■ **Work instruction**
How do the lines below between the ones holding "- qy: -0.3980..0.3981" and "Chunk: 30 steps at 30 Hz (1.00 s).", inclusive, read? Give them again exactly, with no other lines.

■ **Records to process**
◆ ◆ ◆ ◆ ◆ ◆ ◆

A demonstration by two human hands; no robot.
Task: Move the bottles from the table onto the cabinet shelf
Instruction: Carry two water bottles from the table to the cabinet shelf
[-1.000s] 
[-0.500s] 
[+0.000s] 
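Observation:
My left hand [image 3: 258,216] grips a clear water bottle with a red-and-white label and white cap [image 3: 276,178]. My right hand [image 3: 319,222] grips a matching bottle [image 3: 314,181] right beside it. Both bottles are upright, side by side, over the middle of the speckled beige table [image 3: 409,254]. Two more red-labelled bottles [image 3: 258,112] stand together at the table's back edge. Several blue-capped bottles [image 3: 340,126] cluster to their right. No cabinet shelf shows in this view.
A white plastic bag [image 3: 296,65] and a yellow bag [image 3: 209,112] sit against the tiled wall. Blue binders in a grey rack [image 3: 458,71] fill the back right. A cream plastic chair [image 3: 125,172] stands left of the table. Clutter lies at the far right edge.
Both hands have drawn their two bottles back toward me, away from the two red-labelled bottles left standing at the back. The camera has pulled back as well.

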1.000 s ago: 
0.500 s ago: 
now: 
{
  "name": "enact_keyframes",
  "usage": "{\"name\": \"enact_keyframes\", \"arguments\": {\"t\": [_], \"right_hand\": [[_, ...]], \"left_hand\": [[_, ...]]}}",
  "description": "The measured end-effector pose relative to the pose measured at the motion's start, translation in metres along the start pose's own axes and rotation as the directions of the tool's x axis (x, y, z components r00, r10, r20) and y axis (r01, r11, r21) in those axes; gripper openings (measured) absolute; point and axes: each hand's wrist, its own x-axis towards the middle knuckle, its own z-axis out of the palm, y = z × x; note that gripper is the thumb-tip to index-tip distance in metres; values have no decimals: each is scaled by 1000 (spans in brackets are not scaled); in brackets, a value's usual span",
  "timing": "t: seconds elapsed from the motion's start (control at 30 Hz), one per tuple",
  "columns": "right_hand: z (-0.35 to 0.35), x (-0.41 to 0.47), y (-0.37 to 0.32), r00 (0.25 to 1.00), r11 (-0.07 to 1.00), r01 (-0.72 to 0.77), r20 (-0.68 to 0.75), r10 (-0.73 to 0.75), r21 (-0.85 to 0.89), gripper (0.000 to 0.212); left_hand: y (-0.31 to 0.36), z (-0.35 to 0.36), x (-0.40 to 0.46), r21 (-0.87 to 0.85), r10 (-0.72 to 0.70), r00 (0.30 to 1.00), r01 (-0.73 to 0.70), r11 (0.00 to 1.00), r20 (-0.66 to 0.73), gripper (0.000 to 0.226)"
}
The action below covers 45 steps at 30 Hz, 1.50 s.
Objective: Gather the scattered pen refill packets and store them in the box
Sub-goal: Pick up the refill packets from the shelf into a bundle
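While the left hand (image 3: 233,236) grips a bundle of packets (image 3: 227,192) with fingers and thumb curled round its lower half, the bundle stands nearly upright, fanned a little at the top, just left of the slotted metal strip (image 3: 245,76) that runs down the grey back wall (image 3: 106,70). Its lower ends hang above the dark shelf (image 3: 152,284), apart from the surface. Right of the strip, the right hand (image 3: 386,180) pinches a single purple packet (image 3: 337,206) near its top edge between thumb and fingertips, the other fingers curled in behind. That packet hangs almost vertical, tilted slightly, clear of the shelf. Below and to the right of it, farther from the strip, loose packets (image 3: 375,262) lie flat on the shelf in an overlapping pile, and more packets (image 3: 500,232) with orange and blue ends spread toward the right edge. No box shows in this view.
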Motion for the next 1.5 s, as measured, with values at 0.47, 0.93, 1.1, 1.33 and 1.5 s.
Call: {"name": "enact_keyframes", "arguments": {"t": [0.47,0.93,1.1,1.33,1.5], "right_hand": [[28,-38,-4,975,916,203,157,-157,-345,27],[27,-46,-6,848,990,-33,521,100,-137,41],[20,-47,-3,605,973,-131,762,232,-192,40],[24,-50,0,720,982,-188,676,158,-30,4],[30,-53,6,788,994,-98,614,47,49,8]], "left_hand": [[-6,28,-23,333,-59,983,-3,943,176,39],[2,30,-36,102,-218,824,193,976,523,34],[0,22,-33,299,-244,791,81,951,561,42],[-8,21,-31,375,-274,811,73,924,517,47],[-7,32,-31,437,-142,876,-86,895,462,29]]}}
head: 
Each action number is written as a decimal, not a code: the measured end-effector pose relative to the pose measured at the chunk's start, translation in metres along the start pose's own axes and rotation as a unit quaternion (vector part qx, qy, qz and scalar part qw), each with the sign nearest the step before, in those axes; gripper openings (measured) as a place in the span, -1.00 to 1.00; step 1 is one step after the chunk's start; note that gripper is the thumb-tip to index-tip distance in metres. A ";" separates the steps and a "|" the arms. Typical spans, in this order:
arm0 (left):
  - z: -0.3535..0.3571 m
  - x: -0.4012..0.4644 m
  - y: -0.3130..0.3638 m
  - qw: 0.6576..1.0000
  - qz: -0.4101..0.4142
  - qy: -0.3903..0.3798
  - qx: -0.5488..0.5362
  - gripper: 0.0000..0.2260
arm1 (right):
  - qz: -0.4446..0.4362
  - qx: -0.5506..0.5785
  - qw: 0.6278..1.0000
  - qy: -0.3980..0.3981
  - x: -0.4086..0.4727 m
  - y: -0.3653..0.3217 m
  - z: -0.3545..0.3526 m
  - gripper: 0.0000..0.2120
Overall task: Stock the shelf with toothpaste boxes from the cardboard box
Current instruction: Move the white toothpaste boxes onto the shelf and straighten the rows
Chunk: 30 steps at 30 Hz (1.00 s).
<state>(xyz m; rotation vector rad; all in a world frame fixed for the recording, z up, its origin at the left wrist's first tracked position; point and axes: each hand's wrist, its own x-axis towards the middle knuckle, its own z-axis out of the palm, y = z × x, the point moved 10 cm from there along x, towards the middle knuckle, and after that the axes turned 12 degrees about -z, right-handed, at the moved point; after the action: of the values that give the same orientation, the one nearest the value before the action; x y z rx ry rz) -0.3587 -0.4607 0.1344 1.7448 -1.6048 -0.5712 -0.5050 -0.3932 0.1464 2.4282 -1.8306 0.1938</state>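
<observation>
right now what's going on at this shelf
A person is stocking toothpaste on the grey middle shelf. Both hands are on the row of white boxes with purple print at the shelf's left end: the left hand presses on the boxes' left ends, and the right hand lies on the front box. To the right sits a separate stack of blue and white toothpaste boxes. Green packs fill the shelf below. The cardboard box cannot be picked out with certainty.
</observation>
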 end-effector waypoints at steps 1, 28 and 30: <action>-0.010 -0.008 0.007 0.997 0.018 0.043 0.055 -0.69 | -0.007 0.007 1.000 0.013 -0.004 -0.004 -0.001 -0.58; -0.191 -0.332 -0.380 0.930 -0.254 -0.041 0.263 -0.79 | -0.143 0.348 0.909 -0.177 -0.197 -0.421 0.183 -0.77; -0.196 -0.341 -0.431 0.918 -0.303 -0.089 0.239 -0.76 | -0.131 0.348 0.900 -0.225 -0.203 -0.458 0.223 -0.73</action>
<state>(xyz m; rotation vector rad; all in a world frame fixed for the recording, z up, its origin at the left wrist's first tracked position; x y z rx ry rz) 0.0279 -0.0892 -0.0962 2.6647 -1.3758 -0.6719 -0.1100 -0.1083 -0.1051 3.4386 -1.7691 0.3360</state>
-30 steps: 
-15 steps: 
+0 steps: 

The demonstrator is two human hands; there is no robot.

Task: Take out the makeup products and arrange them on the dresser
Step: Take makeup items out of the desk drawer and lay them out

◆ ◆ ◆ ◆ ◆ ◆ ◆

■ **Answer**
  - qy: -0.3980..0.3981
  - x: -0.4086..0.4727 m
  - y: -0.3653..0.3217 m
  - z: -0.3545..0.3526 m
  - gripper: 0.0000..0.2120
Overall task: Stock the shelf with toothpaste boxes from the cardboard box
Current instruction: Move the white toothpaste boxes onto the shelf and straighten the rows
Chunk: 30 steps at 30 Hz (1.00 s).

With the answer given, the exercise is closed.